As dataset is quite large , we will be solving the problem by breaking down dataset into Chunks and Merging the results afterwards.

In [None]:
#reading csv files of dataset 
date = pd.read_csv('../input/bosch-production-line-performance/train_date.csv.zip', nrows=10000)
numeric = pd.read_csv('../input/bosch-production-line-performance/train_numeric.csv.zip', nrows=10000)
category = pd.read_csv('../input/bosch-production-line-performance/train_categorical.csv.zip', nrows=10000)

In [None]:
date

The data represents measurements of parts as they move through Bosch's production lines. Each part has a unique Id. The goal is to predict which parts will fail quality control (represented by a 'Response' = 1).
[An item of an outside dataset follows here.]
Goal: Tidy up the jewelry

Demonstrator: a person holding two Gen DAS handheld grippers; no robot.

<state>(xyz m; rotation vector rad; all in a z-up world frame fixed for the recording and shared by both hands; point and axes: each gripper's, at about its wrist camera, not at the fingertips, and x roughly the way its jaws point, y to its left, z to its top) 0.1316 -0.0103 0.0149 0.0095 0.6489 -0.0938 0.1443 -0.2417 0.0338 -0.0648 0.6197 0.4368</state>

The dataset contains an extremely large number of anonymized features. Features are named according to a convention that tells you the production line, the station on the line, and a feature number. E.g. L3_S36_F3939 is a feature measured on line 3, station 36, and is feature number 3939.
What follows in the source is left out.